▶ **Problem statement**: Copy each entry below exactly. No images.

Data records:
-=-=-
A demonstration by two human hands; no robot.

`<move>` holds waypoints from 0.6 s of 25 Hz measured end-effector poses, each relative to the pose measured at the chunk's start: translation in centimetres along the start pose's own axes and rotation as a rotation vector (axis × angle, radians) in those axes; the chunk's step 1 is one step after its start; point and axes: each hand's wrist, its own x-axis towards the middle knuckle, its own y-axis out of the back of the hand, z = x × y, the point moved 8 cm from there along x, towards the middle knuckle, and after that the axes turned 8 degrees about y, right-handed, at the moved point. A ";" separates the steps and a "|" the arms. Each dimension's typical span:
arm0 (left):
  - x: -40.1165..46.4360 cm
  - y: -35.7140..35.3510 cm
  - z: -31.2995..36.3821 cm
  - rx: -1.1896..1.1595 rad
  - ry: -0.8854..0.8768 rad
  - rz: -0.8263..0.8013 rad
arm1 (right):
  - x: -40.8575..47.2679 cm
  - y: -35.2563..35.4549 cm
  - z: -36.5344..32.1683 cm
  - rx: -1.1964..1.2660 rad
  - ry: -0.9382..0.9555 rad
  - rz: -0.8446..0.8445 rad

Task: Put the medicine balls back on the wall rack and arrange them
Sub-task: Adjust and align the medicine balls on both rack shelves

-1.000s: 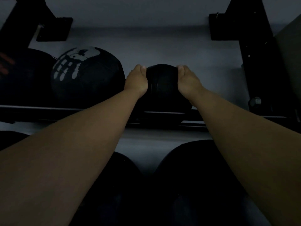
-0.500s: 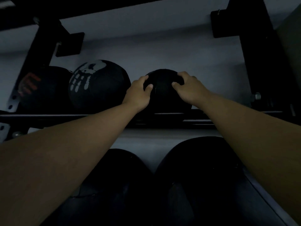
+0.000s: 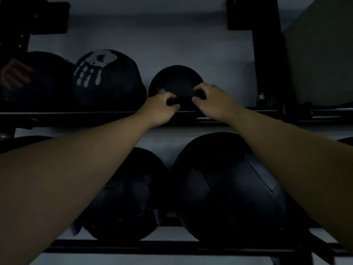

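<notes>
Both hands work the lower front of a small black medicine ball (image 3: 175, 81) on the upper shelf of a wall rack. The left hand (image 3: 159, 109) and the right hand (image 3: 214, 102) have their fingers curled in toward each other on the ball's face, not wrapped around its sides; whether they pinch a strap or seam there, or only press the surface, cannot be told in this dim light.

The ball sits on the upper rail (image 3: 76, 114), close beside a larger ball printed with a white handprint (image 3: 107, 79) but with a narrow gap between them. Further left is another dark ball with a reddish handprint (image 3: 28, 79). On the lower shelf, beneath the forearms, two big black medicine balls (image 3: 129, 194) (image 3: 229, 180) rest touching each other. A black upright bracket (image 3: 267, 54) of the rack stands to the right, well apart from the small ball.

The placing looks done and the arranging is in hand: the small ball is racked and being turned or nudged into position. The next move likely calls for a light, even push from both hands to settle it against its neighbour without rolling it off the rail.
</notes>
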 end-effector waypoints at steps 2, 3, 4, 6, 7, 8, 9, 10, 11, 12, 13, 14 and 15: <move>-2.1 -1.2 -1.3 -0.012 0.028 -0.065 | -2.9 0.0 0.5 -0.051 -0.076 -0.047; -3.0 -1.9 -2.0 -0.023 0.046 -0.083 | -4.4 -0.1 1.0 -0.071 -0.114 -0.070; -4.0 -2.6 -2.8 -0.049 0.069 -0.097 | -6.0 -0.1 1.7 -0.098 -0.149 -0.093; -6.2 -4.8 -3.9 -0.123 0.125 -0.134 | -8.8 0.1 3.8 -0.177 -0.218 -0.135; -7.4 -6.2 -4.2 -0.161 0.153 -0.159 | -10.1 0.3 5.1 -0.218 -0.253 -0.162; -8.7 -8.0 -4.5 -0.202 0.185 -0.194 | -11.3 0.4 6.7 -0.248 -0.290 -0.190; -9.9 -9.9 -4.7 -0.248 0.222 -0.237 | -12.5 0.5 8.2 -0.263 -0.329 -0.216; -11.0 -11.8 -5.0 -0.288 0.260 -0.281 | -13.6 0.5 9.7 -0.261 -0.365 -0.237; -12.0 -13.5 -5.4 -0.312 0.299 -0.310 | -14.7 0.3 11.0 -0.230 -0.396 -0.243; -13.0 -14.9 -5.7 -0.327 0.325 -0.311 | -15.9 0.1 12.2 -0.166 -0.415 -0.228; -13.8 -16.0 -6.0 -0.355 0.340 -0.279 | -17.0 -0.2 13.0 -0.084 -0.409 -0.193; -14.1 -16.8 -6.5 -0.415 0.361 -0.222 | -17.8 -0.4 13.5 -0.002 -0.376 -0.145; -14.3 -17.5 -6.9 -0.483 0.387 -0.159 | -18.5 -0.5 13.9 0.061 -0.336 -0.096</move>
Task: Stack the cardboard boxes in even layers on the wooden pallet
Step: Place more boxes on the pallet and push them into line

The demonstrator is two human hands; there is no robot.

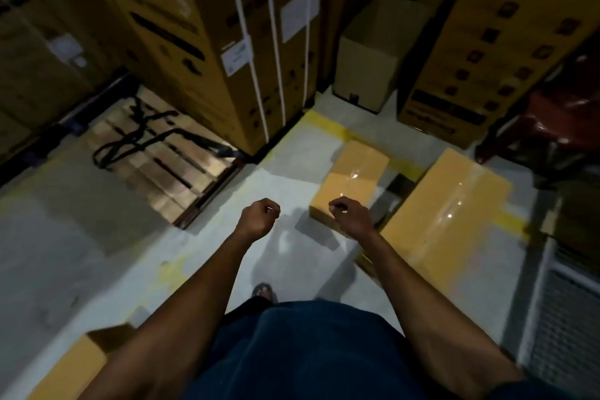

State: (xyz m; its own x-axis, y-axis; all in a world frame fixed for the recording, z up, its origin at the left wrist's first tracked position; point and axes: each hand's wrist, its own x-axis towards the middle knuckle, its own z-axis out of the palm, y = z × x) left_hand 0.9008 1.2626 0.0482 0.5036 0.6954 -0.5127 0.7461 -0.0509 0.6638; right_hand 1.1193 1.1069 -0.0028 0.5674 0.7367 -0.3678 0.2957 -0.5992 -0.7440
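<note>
A small taped cardboard box [352, 177] lies on the concrete floor ahead, right of centre. A larger taped box [444, 214] lies beside it to the right. The wooden pallet [162, 156] sits on the floor at the left, with a black strap lying across its slats. My left hand [258, 216] hangs in the air over bare floor, fingers curled shut, holding nothing. My right hand [352, 213] is also curled shut and empty, just above the near end of the small box. Another box corner [71, 367] shows at the bottom left.
Tall strapped cartons [227, 42] rise behind the pallet. An open brown box [370, 52] stands at the back. More printed cartons [487, 42] stand at the right, next to a red chair [558, 120]. A metal grille [565, 318] lies at the lower right. Yellow floor lines mark the area.
</note>
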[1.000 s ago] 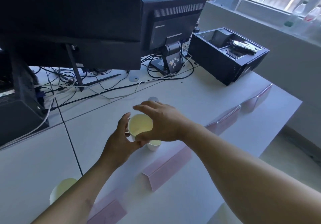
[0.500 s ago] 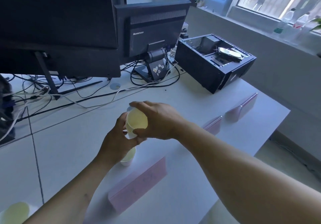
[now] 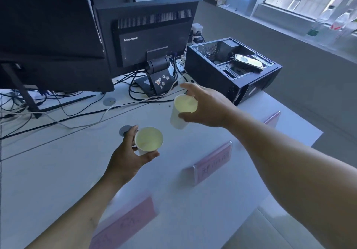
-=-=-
▶ **Result of the exercise**:
A demonstration by two human hands; no robot.

`<move>` holds waypoints from 0.6 s of 25 Hz measured end-effector poses, each relative to the pose measured at the chunk's start: translation in centimetres along the start pose's own axes and rotation as a rotation vector (axis × angle, radians) in those axes; the chunk's step 1 is one step after its start; point and axes: each hand's wrist, its own x-axis towards the middle knuckle, its own y-axis out of the back of the hand, z = x × y, the point moved 8 cm from there along x, towards the middle knuckle, and after that the axes turned 8 degrees about y, right-handed, at the moved point. A ";" separates the steps and a "|" the arms. Each dimension's typical span:
arm0 (left):
  - x: -40.1165..46.4360 cm
  - y: -35.7140..35.3510 cm
  - z: -31.2995..36.3821 cm
  - rx: -1.1896..1.1595 rad
  - ry: -0.8854..0.8768 rad
  - rz: -0.8263..0.8013 rad
arm1 (right):
  - x: -40.8575..47.2679 cm
  - y: -35.2563..35.4549 cm
  - z: -36.5344..32.1683 cm
  - rx: -1.1964..1.2660 rad
  - ry: -0.9382..0.9555 rad
  - rz: -0.8446..0.8445 rad

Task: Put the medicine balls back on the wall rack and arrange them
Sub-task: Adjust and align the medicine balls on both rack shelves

-1.000s: 
-0.500s: 
+0.000s: 

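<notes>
Both hands work the lower front of a small black medicine ball (image 3: 175, 81) on the upper shelf of a wall rack. The left hand (image 3: 159, 109) and the right hand (image 3: 214, 102) have their fingers curled in toward each other on the ball's face, not wrapped around its sides; whether they pinch a strap or seam there, or only press the surface, cannot be told in this dim light.

The ball sits on the upper rail (image 3: 76, 114), close beside a larger ball printed with a white handprint (image 3: 107, 79) but with a narrow gap between them. Further left is another dark ball with a reddish handprint (image 3: 28, 79). On the lower shelf, beneath the forearms, two big black medicine balls (image 3: 129, 194) (image 3: 229, 180) rest touching each other. A black upright bracket (image 3: 267, 54) of the rack stands to the right, well apart from the small ball.

The placing looks done and the arranging is in hand: the small ball is racked and being turned or nudged into position. The next move likely calls for a light, even push from both hands to settle it against its neighbour without rolling it off the rail.
</notes>
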 end-effector waypoints at steps 2, 3, 4, 6, 7, 8, 9, 10, 11, 12, 13, 14 and 15: <move>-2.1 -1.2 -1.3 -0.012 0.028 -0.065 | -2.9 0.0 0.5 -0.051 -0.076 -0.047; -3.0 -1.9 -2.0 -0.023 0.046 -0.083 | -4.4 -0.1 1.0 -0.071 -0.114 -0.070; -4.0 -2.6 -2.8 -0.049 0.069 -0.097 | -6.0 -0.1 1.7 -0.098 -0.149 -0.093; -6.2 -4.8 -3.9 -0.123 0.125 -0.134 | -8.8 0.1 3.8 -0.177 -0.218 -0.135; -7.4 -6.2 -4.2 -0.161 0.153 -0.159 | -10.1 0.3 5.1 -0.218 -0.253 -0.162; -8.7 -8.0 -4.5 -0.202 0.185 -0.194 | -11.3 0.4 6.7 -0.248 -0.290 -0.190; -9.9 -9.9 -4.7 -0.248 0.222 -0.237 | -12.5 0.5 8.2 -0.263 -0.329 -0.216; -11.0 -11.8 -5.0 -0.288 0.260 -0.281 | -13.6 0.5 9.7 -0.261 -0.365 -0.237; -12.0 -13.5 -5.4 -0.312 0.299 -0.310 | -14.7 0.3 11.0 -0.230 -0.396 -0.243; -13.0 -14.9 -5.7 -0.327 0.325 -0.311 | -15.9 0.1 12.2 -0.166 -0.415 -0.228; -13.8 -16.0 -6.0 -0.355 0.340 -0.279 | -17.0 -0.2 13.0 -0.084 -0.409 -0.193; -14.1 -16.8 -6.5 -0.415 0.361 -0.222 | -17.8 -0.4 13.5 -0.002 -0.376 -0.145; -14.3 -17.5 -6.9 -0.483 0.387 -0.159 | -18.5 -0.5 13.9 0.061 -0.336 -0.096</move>
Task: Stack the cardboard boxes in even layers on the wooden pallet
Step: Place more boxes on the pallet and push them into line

The demonstrator is two human hands; there is no robot.


State: (xyz m; its own x-axis, y-axis; all in a world frame fixed for the recording, z up, its origin at the left wrist's first tracked position; point and axes: each hand's wrist, its own x-axis towards the middle knuckle, its own z-axis out of the palm, y = z × x) left_hand 0.9008 1.2626 0.0482 0.5036 0.6954 -0.5127 0.7461 -0.0509 0.6638; right_hand 1.1193 1.1069 -0.0028 0.5674 0.7367 -0.3678 0.2957 -0.5992 -0.7440
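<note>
A small taped cardboard box [352, 177] lies on the concrete floor ahead, right of centre. A larger taped box [444, 214] lies beside it to the right. The wooden pallet [162, 156] sits on the floor at the left, with a black strap lying across its slats. My left hand [258, 216] hangs in the air over bare floor, fingers curled shut, holding nothing. My right hand [352, 213] is also curled shut and empty, just above the near end of the small box. Another box corner [71, 367] shows at the bottom left.
Tall strapped cartons [227, 42] rise behind the pallet. An open brown box [370, 52] stands at the back. More printed cartons [487, 42] stand at the right, next to a red chair [558, 120]. A metal grille [565, 318] lies at the lower right. Yellow floor lines mark the area.
</note>
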[1.000 s ago] 
[0.500 s ago] 
[now] 

The output shown is complete.